Com efeito, não é incomum nos leilões judiciais e hastas públicas realizados pela Justiça Especializada, lotes serem retirados instantes antes de serem ofertados ao público ante a celebração e homologação de acordo. Nestes casos, o juiz analisa a convenção e decide pela sua homologação para que surta os efeitos legais. A liberação do bem penhorado e posto a disposição para alienação em hasta pública ou praça fica condicionada em regra ao cumprimento do acordado.
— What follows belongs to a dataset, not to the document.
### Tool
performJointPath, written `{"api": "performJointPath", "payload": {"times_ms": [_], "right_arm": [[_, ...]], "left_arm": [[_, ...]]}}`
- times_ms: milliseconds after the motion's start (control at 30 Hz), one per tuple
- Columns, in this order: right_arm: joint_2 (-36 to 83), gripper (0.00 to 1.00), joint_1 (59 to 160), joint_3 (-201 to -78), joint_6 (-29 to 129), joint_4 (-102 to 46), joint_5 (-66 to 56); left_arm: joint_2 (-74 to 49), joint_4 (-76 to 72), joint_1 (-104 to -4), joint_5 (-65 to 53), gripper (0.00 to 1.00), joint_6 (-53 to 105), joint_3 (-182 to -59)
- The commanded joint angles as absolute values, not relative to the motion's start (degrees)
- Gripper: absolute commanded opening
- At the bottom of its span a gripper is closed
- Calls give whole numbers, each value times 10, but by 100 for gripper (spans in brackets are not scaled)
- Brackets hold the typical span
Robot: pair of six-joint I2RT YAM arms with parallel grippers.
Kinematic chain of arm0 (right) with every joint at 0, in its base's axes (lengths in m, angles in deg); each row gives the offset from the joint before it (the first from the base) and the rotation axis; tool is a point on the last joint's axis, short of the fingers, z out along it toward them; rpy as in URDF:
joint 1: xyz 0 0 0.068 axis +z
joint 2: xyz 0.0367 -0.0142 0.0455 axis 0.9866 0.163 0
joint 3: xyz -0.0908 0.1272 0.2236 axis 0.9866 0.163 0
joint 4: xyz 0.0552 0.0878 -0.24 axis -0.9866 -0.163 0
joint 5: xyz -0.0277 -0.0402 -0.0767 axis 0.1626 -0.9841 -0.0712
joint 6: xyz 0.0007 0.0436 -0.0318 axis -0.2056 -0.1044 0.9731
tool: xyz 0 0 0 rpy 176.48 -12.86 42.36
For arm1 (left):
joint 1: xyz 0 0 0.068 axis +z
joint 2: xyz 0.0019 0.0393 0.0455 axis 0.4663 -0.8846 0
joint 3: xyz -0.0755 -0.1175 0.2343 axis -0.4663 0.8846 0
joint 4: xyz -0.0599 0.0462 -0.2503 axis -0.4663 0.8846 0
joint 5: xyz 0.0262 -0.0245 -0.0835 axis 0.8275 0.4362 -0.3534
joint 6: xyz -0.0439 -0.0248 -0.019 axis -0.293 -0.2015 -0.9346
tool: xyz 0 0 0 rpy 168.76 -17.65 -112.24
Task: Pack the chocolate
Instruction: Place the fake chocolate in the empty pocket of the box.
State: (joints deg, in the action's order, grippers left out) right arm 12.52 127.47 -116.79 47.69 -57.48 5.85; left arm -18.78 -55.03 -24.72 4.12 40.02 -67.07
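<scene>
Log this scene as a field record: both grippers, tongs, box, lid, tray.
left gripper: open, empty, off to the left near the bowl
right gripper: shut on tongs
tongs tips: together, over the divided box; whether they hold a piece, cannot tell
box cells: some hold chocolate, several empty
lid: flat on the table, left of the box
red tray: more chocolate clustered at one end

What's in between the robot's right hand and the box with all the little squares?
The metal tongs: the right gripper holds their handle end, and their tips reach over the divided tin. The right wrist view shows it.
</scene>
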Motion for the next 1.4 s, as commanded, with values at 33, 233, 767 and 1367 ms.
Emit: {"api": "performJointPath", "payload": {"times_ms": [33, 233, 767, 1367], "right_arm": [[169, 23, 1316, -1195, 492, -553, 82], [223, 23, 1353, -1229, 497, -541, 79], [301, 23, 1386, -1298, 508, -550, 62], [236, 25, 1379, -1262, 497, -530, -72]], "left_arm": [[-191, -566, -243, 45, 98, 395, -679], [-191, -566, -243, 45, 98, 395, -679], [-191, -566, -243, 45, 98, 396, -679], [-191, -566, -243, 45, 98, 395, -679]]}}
Contudo, não se vislumbra a obrigatoriedade da proposta de conciliação apenas no dispositivo supra. No rito ordinário trabalhista é determinada que:  “Art. 846 – Aberta a audiência, o juiz ou presidente proporá a conciliação. (Redação dada pela Lei nº 9.022, de 5.4.1995) …

Art. 850 – Terminada a instrução, poderão as partes aduzir razões finais, em prazo não excedente de 10 (dez) minutos para cada uma. Em seguida, o juiz ou presidente renovará a proposta de conciliação, e não se realizando esta, será proferida a decisão.

Tal regra, originária do princípio conciliatório, vincula a eficácia da audiência e da sentença à formulação de proposta conciliatória, visto que, se expressamente não constar na ata de audiência as propostas de conciliação pelo juízo, a sentença poderá ser anulada. Trata-se de matéria de ordem pública como se extrai dos julgados infra:

“TRT-23 – RECURSO ORDINARIO TRABALHISTA RO 1412200900623006 MT 01412.2009.006.23.00-6 (TRT-23)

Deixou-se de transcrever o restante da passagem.